身内が弔い、お守りするのは至極当たり前であろうが・・。
貴殿に、そのように言われる筋合いはない」
これ以上、言うと秀吉は怒るかも知れないと云うぎりぎりの線である。

『貴殿が、毛利にすんなり勝っていれば、こうはならなかった。
貴殿が格好付けて信長公を呼んだりしなければ・・・、
貴殿が、信長公を殺したようなもんだ』
と云いたかったが・・・

清玉は、織田家の墓を守ることが、織田家に世話になった少しでもの恩返しであると思った。

これで、秀吉は引き下がった。
そのあと、秀吉は大徳寺に総見院を建立し、信長の葬儀を行ったと云う。

程なく秀吉は信長の遺志に反して朝廷にも取り入り、天皇の家来、関白となった。

阿弥陀寺は寺領を狭められ、現在の寺町の場所に移動させられたのが、仕返しであろうか?

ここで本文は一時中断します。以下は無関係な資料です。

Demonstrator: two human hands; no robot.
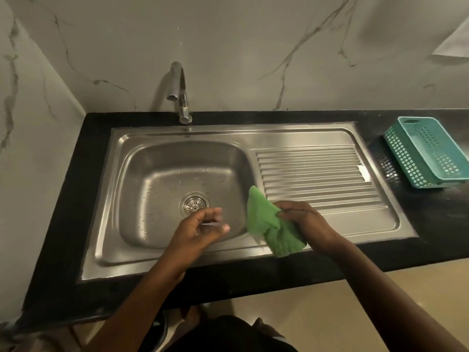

現在も阿弥陀寺で、革命を目指した孤高の人信長とその子信忠、そして寄り添うように森三兄弟が眠っている。
少し離れて、清玉上人も眠っている。

さて、急ぎ本能寺に駆け付けた光秀であるが、寺は燃え落ち、くすぶりの中を探索したが、信長の遺体はおろか、何もみつからなかった。

そのあと、二条の織田陣屋にも行ったが、誰もいない。
近くの阿弥陀寺に行った  読経の最中であった。
僧を捉まえて事情を聞いたが良くは分からない。
織田家の弔いをしていると云うことで、それに暫らく加わった。

光秀は、京都を始め畿内の守護役を信長から仰せつかっている。
軍の内、半数を出陣体制で亀山に帰し、半数を、京都に来させた。
内半数は、安土に行かせ、守りを固める予定であった。

軍が京に到着したころ、近くにいる近衛家の近衛前久に伴われ、参内した。

天皇から、都を護るようにと云う言葉を頂いた。
これより光秀軍は官軍として振舞うことになる。
軍三千を京都に残し、残り三千を従え安土に向かった。
信長亡きあとの混乱を鎮める目的である。

信長を襲って殺めたのは誰か?
謎ではある。
このころは、第三次信長包囲網と云うことで、信長に恨みを持つ者、横暴に手を焼く者、はたまた戦争中の者、多くいた。
得した者を疑えと云うが、真っ先に毛利、朝廷・禁裏、秀吉、家康・・・、
恨みは、武田遺臣、浅井・朝倉遺臣、伊賀者、叡山・・・
畿内にいる者は、大抵の者が、大小はあるが、恨みを持っている。
これらの者が暗殺集団を結成して襲ったのに違いないと思われるが、ここでは、犯人探しが主旨ではない。

一週間ほど経ってから、光秀に勅命が下った。
大阪から攻めてくる賊軍を討てとの詔である。
御所を護れと言われれば仕方がない。
光秀は面倒くさいと思いながらも、戦うことになり、長岡の勝竜寺城を本陣として軍を集結したのである。
俗に云う山崎合戦へと続くのであった。